Acontece que no nosso caso o agressor não era “o governo”, mas um desgovernado cadeirante. É. Isso mesmo! Um cadeirante com rodas no lugar das pernas. A humilhação reside aí, nas condições desiguais que, em tese, nos eram amplamente favoráveis. Daria para encará-lo. Éramos dois contra um e ainda assim nos pirulitamos, mas não foi por escrúpulos de bater num deficiente.

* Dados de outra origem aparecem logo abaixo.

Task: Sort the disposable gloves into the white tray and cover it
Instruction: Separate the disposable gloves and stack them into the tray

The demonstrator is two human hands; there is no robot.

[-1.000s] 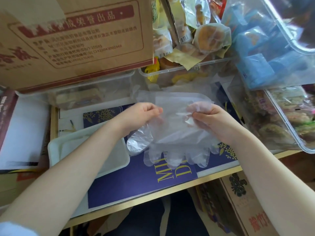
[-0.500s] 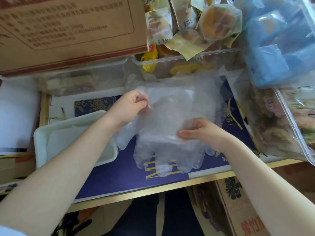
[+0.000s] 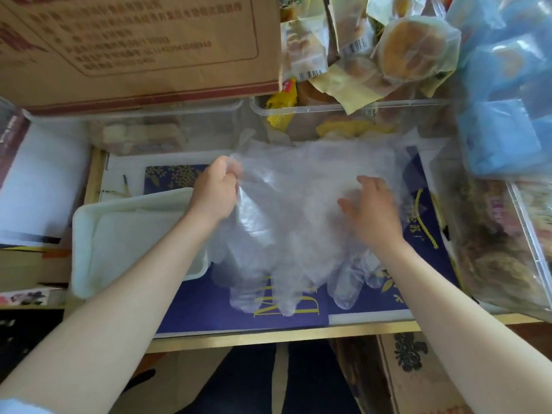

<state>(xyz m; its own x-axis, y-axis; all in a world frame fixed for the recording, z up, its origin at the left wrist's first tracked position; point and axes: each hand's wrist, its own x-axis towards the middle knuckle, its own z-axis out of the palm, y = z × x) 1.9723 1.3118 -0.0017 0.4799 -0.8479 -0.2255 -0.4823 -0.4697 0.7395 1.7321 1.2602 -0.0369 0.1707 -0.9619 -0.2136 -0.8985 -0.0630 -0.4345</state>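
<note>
A pile of clear disposable gloves [image 3: 286, 228] lies on the blue printed table surface [image 3: 209, 306], fingers pointing toward me. My left hand [image 3: 216, 191] pinches the upper left corner of the top glove and lifts it. My right hand [image 3: 370, 209] rests flat on the pile's right side with its fingers spread. The white tray [image 3: 89, 234] sits to the left of the pile, partly hidden under my left forearm; its inside looks bare.
A cardboard box [image 3: 134, 49] stands at the back left on a clear bin [image 3: 167, 130]. Wrapped pastries [image 3: 412, 52] fill another clear bin [image 3: 328, 109] behind the gloves. Blue packets [image 3: 507, 100] and a snack bin [image 3: 507, 249] crowd the right. The table's gold edge [image 3: 268, 336] is near me.
My right hand has let go of the glove pile's lower edge and now lies open on top, further right. My left hand keeps pinching the glove corner. The camera has tilted down slightly.
</note>
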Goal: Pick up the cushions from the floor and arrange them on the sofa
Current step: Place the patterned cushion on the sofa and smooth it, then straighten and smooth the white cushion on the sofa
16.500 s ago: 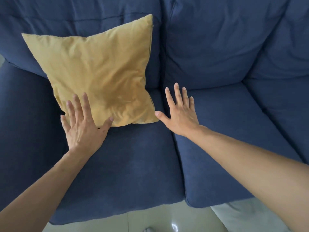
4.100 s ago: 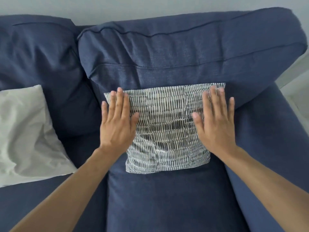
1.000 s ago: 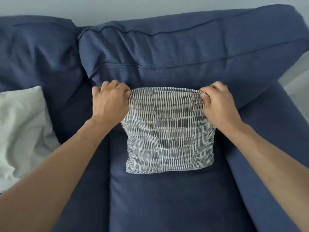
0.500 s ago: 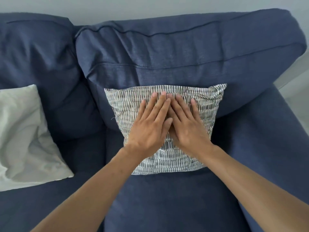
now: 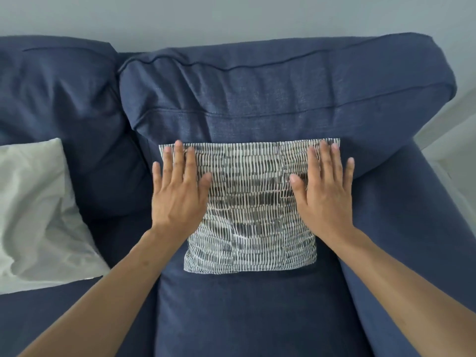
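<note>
A black-and-white patterned cushion (image 5: 251, 207) leans upright against the back of the dark blue sofa (image 5: 257, 313), on its right-hand seat. My left hand (image 5: 180, 191) lies flat on the cushion's left edge, fingers spread. My right hand (image 5: 323, 191) lies flat on its right edge, fingers spread too. Neither hand grips anything. A plain white cushion (image 5: 36, 215) rests on the seat to the left, partly cut off by the frame edge.
The sofa's right armrest (image 5: 417, 228) runs along the right side, with pale floor (image 5: 453, 140) beyond it. A grey wall (image 5: 231, 19) stands behind the sofa back. The seat in front of the patterned cushion is bare blue fabric.
Half a second ago both hands lay together on the middle of the patterned cushion. They have slid apart to its left and right edges. The cushion stays in place.
</note>
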The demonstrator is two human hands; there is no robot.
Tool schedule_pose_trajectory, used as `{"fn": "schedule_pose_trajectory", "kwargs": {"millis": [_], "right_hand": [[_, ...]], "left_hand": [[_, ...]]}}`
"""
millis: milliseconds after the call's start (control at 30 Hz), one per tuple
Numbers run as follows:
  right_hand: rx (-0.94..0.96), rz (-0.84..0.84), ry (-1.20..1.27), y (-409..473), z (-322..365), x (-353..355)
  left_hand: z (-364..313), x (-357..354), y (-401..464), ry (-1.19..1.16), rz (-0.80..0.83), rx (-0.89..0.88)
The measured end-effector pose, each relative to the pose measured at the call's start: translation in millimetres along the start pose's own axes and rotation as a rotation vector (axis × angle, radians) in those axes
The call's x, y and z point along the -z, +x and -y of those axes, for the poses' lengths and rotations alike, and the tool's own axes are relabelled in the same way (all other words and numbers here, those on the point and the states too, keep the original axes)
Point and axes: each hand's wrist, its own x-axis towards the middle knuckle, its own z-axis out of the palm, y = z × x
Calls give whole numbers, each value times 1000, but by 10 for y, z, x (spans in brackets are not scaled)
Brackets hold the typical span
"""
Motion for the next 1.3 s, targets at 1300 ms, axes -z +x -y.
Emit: {"fn": "schedule_pose_trajectory", "kwargs": {"millis": [1300], "right_hand": [[151, 336, 88, -911, 3546, 138]], "left_hand": [[2889, 1634, -2159, 53, 83, 308]]}}
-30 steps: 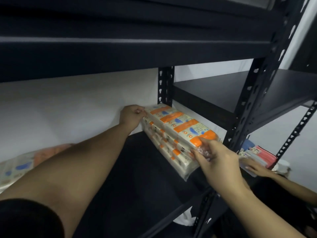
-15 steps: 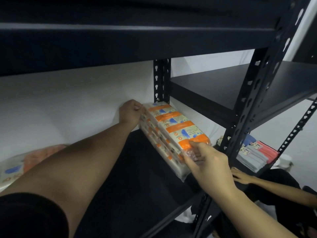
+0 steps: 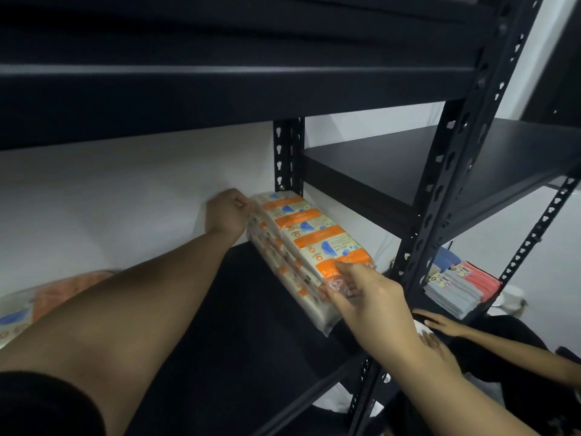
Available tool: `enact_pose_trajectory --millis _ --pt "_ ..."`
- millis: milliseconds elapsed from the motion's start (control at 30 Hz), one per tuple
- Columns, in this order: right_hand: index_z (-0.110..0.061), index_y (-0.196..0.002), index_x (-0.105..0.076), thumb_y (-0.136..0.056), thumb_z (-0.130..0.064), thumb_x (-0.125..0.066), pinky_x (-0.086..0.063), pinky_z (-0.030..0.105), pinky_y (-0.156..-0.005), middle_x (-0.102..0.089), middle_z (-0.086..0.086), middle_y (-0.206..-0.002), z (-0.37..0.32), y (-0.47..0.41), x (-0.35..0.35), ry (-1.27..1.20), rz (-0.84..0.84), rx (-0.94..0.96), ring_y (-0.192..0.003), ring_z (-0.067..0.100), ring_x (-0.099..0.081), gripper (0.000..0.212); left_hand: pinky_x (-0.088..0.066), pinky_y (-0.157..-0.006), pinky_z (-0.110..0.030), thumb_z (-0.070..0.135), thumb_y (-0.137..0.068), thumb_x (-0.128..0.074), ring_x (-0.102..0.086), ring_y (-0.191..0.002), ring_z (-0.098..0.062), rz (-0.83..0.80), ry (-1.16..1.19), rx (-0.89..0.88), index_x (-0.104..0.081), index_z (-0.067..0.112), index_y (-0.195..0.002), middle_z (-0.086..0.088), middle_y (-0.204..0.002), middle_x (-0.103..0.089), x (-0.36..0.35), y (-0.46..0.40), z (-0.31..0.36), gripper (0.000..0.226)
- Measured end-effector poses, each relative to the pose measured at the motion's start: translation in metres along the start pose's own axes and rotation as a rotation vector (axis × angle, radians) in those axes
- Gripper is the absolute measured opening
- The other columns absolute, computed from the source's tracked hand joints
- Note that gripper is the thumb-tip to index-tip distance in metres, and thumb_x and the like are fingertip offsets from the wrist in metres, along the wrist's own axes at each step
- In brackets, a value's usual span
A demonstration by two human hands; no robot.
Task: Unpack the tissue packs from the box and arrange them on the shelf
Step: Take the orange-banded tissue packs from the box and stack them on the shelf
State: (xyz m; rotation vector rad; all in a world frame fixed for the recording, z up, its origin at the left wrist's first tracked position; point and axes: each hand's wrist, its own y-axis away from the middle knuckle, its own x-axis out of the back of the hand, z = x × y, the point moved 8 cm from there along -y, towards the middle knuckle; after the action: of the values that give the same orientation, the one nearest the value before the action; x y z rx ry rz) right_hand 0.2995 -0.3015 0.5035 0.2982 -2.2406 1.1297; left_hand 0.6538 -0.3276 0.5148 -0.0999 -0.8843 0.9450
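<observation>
Since a second ago I see the tissue pack (image 3: 309, 247) slid deeper onto the shelf (image 3: 239, 325). I'd press it flush against the post. My left hand (image 3: 228, 212) seems curled on its far end; my right hand (image 3: 367, 297) pinches the near wrapper.

Second tissue pack (image 3: 19, 313) cut by left edge, blurred; left hand (image 3: 227, 212) fingertips hidden behind pack.
</observation>
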Motion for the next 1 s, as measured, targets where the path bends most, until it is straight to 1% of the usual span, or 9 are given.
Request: enact_pose_trajectory --millis 133,267,400,467,567,700,833,900,1000 --pt "-0.014 -0.12 -0.072 -0.083 -0.029 -0.085 -0.064 0.039 -0.07 -0.076 0.001 -0.108 0.001 0.0 -0.005 0.029 -0.012 0.058 -0.087 0.02 -0.075 0.042 -0.037 -0.059 -0.016 0.023 -0.097 -0.069 -0.061 -0.074 -0.005 0.023 0.002 -0.009 -0.064 0.022 -0.083 0.009 -0.081 -0.065 0.004 0.002 -0.004 0.015" --pt "-0.015 -0.116 -0.07 -0.084 -0.024 -0.086 -0.063 0.04 -0.069 -0.075 0.002 -0.105 0.001 -0.007 -0.009 0.064 -0.019 0.098 -0.085 0.025 -0.074 0.037 -0.034 -0.06 -0.012 0.02 -0.098 -0.067 -0.058 -0.073 -0.006 0.044 -0.021 -0.008 -0.067 0.016 -0.086 0.007 -0.084 -0.065 0.007 -0.001 -0.003 0.012" --pt "-0.017 -0.115 -0.069 -0.086 -0.032 -0.084 -0.062 0.04 -0.069 -0.075 0.001 -0.106 0.006 -0.012 -0.012 0.08 -0.035 0.04 -0.085 0.024 -0.073 0.036 -0.032 -0.056 -0.01 0.024 -0.097 -0.07 -0.055 -0.067 0.0 0.009 -0.067 0.004 -0.064 0.022 -0.081 0.012 -0.078 -0.061 0.003 -0.01 -0.001 0.017" --pt "-0.016 -0.114 -0.071 -0.085 -0.035 -0.085 -0.062 0.04 -0.069 -0.076 0.001 -0.103 0.006 -0.014 -0.01 0.076 -0.026 0.015 -0.082 0.023 -0.074 0.037 -0.033 -0.055 -0.011 0.023 -0.097 -0.069 -0.059 -0.07 -0.003 -0.003 -0.093 0.012 -0.065 0.022 -0.079 0.012 -0.078 -0.062 0.0 -0.013 0.001 0.018" --pt "-0.016 -0.111 -0.073 -0.083 -0.038 -0.085 -0.062 0.042 -0.071 -0.076 0.0 -0.098 0.009 -0.018 -0.01 0.024 -0.039 -0.046 -0.081 0.021 -0.073 0.038 -0.037 -0.057 -0.016 0.027 -0.097 -0.069 -0.061 -0.072 -0.007 -0.026 -0.152 0.005 -0.067 0.02 -0.08 0.007 -0.081 -0.066 -0.003 -0.015 0.004 0.018" --pt "-0.019 -0.116 -0.069 -0.083 -0.043 -0.084 -0.062 0.042 -0.076 -0.075 -0.001 -0.099 0.007 -0.016 -0.012 -0.005 -0.094 -0.103 -0.084 0.019 -0.071 0.043 -0.044 -0.059 -0.03 0.039 -0.097 -0.067 -0.062 -0.066 -0.016 -0.058 -0.337 -0.011 -0.065 0.017 -0.077 -0.002 -0.077 -0.068 0.002 -0.014 0.007 0.03" --pt "-0.027 -0.126 -0.064 -0.08 -0.047 -0.082 -0.062 0.038 -0.08 -0.074 -0.008 -0.097 0.008 -0.009 -0.007 -0.073 -0.11 -0.156 -0.085 0.009 -0.071 0.053 -0.051 -0.062 -0.034 0.044 -0.096 -0.068 -0.064 -0.069 -0.018 -0.057 -0.23 0.019 -0.058 0.017 -0.081 -0.001 -0.077 -0.065 0.012 0.001 0.001 0.032" --pt "-0.035 -0.128 -0.057 -0.077 -0.05 -0.08 -0.063 0.037 -0.079 -0.071 -0.013 -0.091 0.008 -0.004 -0.008 -0.128 -0.131 -0.178 -0.082 0.005 -0.071 0.058 -0.048 -0.059 -0.03 0.042 -0.096 -0.069 -0.065 -0.069 -0.017 -0.064 -0.167 0.024 -0.058 0.019 -0.081 0.001 -0.076 -0.066 0.012 0.014 -0.002 0.029" --pt "-0.041 -0.13 -0.048 -0.076 -0.053 -0.078 -0.063 0.04 -0.075 -0.071 -0.012 -0.092 0.005 0.007 -0.007 -0.158 -0.138 -0.198 -0.081 0.009 -0.071 0.063 -0.048 -0.058 -0.029 0.042 -0.099 -0.063 -0.064 -0.069 -0.013 -0.132 -0.144 0.015 -0.062 0.022 -0.082 0.004 -0.076 -0.067 0.007 0.042 -0.001 0.026"
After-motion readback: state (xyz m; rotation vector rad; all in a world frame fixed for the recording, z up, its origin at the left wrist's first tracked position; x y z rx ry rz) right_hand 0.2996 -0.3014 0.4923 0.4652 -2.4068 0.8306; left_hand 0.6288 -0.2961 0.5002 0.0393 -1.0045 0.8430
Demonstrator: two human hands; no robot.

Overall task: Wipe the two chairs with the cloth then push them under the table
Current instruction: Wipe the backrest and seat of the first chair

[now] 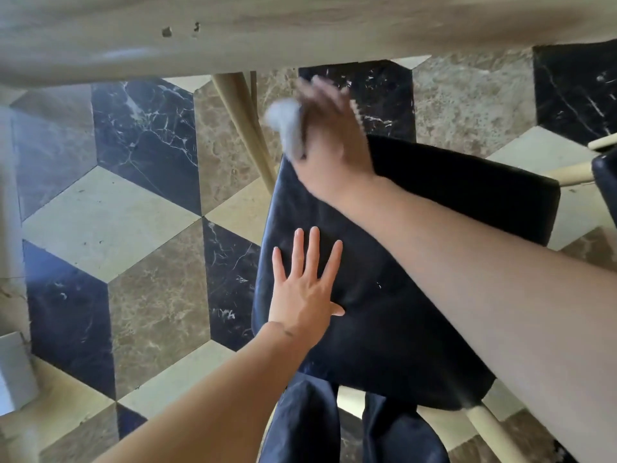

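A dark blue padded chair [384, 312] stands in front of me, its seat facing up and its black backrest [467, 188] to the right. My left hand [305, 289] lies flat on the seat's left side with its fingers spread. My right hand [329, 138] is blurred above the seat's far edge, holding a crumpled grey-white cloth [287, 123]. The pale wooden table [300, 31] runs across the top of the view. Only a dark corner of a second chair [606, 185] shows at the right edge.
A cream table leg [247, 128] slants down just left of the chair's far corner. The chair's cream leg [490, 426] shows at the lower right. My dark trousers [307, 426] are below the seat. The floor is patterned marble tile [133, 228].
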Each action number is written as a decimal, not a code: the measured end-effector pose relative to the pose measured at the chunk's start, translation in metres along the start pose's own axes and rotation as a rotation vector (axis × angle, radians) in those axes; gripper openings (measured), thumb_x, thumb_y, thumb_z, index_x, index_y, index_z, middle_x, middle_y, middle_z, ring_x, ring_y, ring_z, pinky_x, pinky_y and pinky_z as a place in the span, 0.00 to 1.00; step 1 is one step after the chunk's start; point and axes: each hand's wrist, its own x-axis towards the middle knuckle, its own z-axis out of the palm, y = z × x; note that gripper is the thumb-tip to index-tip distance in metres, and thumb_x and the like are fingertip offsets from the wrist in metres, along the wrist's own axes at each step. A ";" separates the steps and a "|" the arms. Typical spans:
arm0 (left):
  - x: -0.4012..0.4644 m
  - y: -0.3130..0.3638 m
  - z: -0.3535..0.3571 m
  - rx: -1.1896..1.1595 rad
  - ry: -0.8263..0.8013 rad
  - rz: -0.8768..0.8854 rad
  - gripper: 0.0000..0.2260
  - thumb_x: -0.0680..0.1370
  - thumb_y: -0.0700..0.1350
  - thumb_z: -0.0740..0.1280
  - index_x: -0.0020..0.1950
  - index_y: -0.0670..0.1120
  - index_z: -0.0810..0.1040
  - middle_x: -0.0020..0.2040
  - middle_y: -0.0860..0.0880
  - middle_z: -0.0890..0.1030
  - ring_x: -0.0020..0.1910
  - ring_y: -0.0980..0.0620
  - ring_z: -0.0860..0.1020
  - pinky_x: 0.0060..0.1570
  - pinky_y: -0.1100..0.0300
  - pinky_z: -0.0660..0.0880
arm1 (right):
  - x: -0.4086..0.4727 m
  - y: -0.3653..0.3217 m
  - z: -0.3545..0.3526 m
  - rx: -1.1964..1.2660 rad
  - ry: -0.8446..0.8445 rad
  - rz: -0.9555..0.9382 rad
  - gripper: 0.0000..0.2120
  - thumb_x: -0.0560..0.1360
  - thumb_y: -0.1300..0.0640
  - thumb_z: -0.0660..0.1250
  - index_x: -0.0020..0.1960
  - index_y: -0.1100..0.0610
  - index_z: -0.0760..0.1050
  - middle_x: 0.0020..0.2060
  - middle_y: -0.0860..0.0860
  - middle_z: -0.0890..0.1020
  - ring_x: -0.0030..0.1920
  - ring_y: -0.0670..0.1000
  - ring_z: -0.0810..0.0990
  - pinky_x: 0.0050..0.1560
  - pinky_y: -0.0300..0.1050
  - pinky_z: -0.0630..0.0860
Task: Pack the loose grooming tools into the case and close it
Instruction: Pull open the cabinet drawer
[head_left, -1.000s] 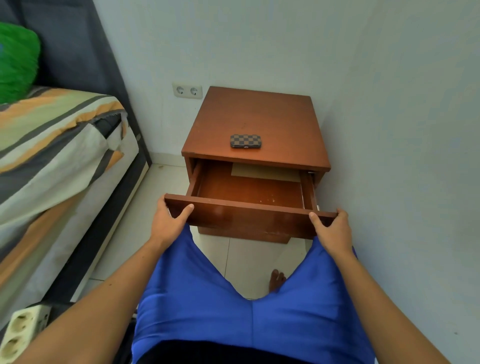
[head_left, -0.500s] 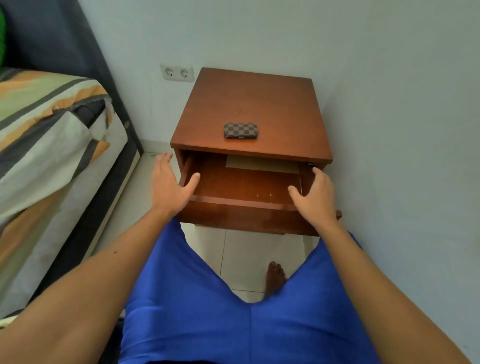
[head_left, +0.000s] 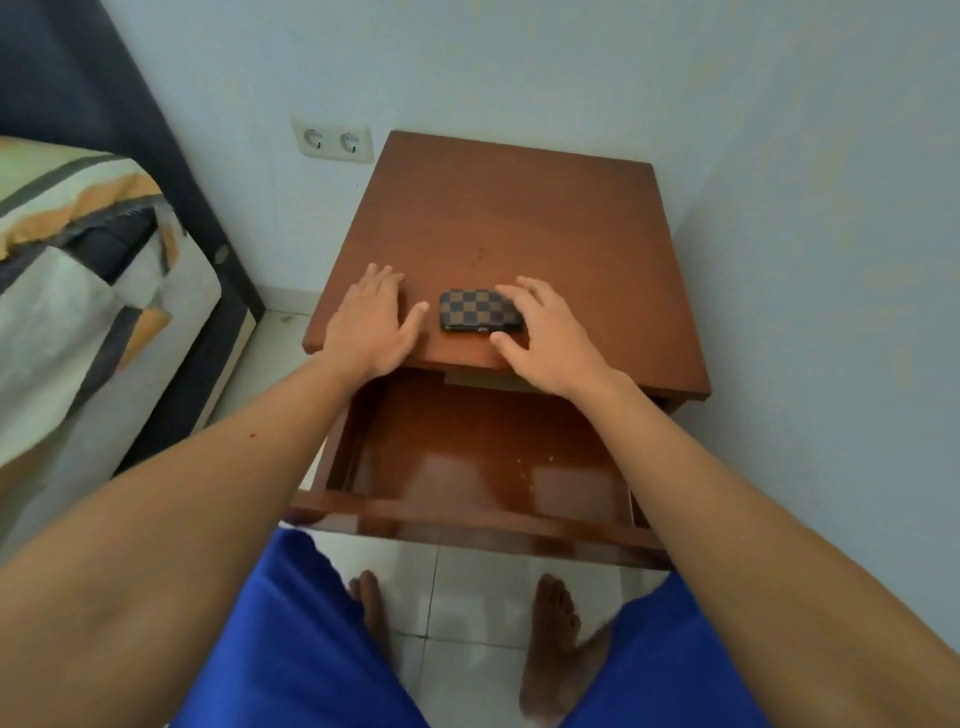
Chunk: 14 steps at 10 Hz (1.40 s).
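Head view: one brown checkered flat rectangular case (head_left: 480, 310), shut, near the front edge of one reddish-brown wooden nightstand (head_left: 519, 218), long axis left-right. One open drawer (head_left: 483, 467). Left hand (head_left: 371, 322) flat, fingers spread, holding nothing. Right hand (head_left: 545, 332) open over the case's right end, apparently touching.

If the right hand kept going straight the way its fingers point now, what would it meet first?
The checkered case on the nightstand top. The right hand points forward and left, its open fingers already at the case's right end; whether they touch it yet is unclear.
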 end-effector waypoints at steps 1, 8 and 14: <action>0.007 -0.002 0.018 0.129 -0.042 0.000 0.32 0.87 0.61 0.47 0.87 0.43 0.51 0.87 0.44 0.51 0.86 0.46 0.47 0.83 0.48 0.44 | 0.017 0.004 0.004 -0.095 -0.023 -0.073 0.26 0.82 0.46 0.65 0.78 0.49 0.67 0.79 0.52 0.66 0.77 0.57 0.64 0.76 0.57 0.67; 0.007 -0.005 0.021 0.227 -0.047 0.013 0.33 0.86 0.62 0.41 0.87 0.44 0.47 0.87 0.45 0.48 0.86 0.46 0.45 0.84 0.46 0.43 | -0.109 0.019 0.022 0.051 -0.324 -0.128 0.36 0.76 0.40 0.73 0.79 0.50 0.66 0.65 0.41 0.68 0.65 0.41 0.67 0.69 0.36 0.69; 0.005 -0.006 0.022 0.220 -0.034 0.021 0.34 0.86 0.62 0.41 0.87 0.44 0.48 0.87 0.45 0.50 0.86 0.46 0.47 0.84 0.46 0.44 | -0.048 0.052 0.098 -0.092 -0.533 0.040 0.40 0.69 0.41 0.80 0.74 0.51 0.66 0.70 0.51 0.69 0.72 0.57 0.67 0.72 0.56 0.71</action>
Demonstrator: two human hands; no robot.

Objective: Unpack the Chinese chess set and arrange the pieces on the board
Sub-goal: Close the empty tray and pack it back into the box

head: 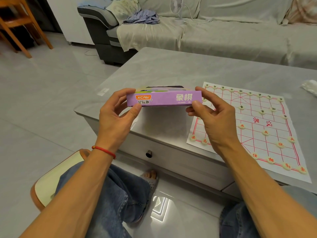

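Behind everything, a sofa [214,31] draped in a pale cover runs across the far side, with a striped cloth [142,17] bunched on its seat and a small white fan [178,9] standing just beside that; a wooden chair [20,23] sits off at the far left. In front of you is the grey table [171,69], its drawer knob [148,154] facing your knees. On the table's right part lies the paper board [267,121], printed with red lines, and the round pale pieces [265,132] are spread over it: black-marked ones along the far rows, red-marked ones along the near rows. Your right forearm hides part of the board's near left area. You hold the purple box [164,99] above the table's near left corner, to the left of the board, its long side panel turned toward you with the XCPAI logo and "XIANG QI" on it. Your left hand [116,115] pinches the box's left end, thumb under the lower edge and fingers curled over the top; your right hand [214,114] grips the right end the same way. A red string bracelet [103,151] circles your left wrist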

Demos às de vila-diogo por instinto de conservação, digamos assim, ou se preferir, por medo mesmo.

Por isso, hesito em contar, nem tanto em respeito a Roberto Luis, um poço de mansidão, que nada tem de fanfarrão, mas por mim, que fico com a reputação arranhada ao admitir que nos faltou o brio e a coragem do cadeirante que lhe conferiu superioridade sobre nós. Portanto, se conto tudo, sem nada omitir, é porque confio na indulgência do leitor. Foi assim.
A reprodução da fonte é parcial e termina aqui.